The Deaf appreciate it when hearing individuals take the time to learn sign language and use it to interact with the Deaf community. Get started with ASL by learning the most common American Sign Language signs such as hello, nice to meet you, yes, no, sorry and thank you and more. Before we begin it’s worth noting that the hand that you write with is known as the active hand and it’s sometimes also referred to as the dominant hand. The other hand is known as the passive or base hand.
American sign language for “hello”
This sign language can be used for “hello” and for “goodbye.”
Instructions: Stretch your active hand out to the upper side of your head, then move your fingers up and down.
American Sign language for “Nice to meet you”
Instructions: The first sign ‘nice’ is signed by placing your passive hand in front of you, palm up and moving the flat palm of your active hand across your passive hand.
The second sign which is ‘meet’ is signed with both hands up, palms facing each other, active hand close to your chest. The fingers represent two people that are meeting.
American Sign language for “Good morning”
Instructions: Raise the active hand towards your mouth and then move your arm upwards to form an L shape. Picture the horizon in front of you and the sun (your hand) is rising.
Note: this sign can also be used to say “I am good/well”.
AMERICAN sign language for “please”
Instructions: Place your active hand on your passive shoulder and rotate it a couple of times.
AMERICAN sign language for “thank you”
Instructions: Place your active palm towards your mouth, and move it back halfway down.
AMERICAN sign language for “you’re welcome”
Instructions: Move your active hand away from your body and towards your torso.
AMERICAN sign language for “sorry”
Instructions: Make a fist shape using your active hand and place it on your passive shoulder and rotate it a few times.
AMERICAN sign language for “help”
In sign language, you have two ways of saying “help,” either asking for help or to help someone.

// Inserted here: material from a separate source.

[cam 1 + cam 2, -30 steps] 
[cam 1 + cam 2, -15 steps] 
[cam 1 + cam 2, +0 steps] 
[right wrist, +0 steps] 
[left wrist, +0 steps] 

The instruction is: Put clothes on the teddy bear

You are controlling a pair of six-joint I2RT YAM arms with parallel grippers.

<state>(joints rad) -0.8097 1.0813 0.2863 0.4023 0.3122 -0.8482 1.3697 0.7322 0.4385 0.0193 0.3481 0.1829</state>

Instructions: Both hands are joined for assistance (The lower hand seems to give assistance to the other hand). You close your active hand on the shape of a 10 resting on your passive hand opening your palm upwards. Then move your hands slightly upward in front of the chest.
Asking for help: Move both hands back to your chest.
Help someone: Move both hands towards the person you are signing to.
AMERICAN sign language for “no”
Instructions: Snap the first three fingers of your active hand once or twice.
AMERICAN sign language for “yes”
Instructions: Make a fist using your active hand and move it up and down as you are nodding your head in agreement.
AMERICAN sign language for “happy”, “glad”, or “delighted”
Instructions: Take your active hand and brush it in little circles up your chest a couple of times.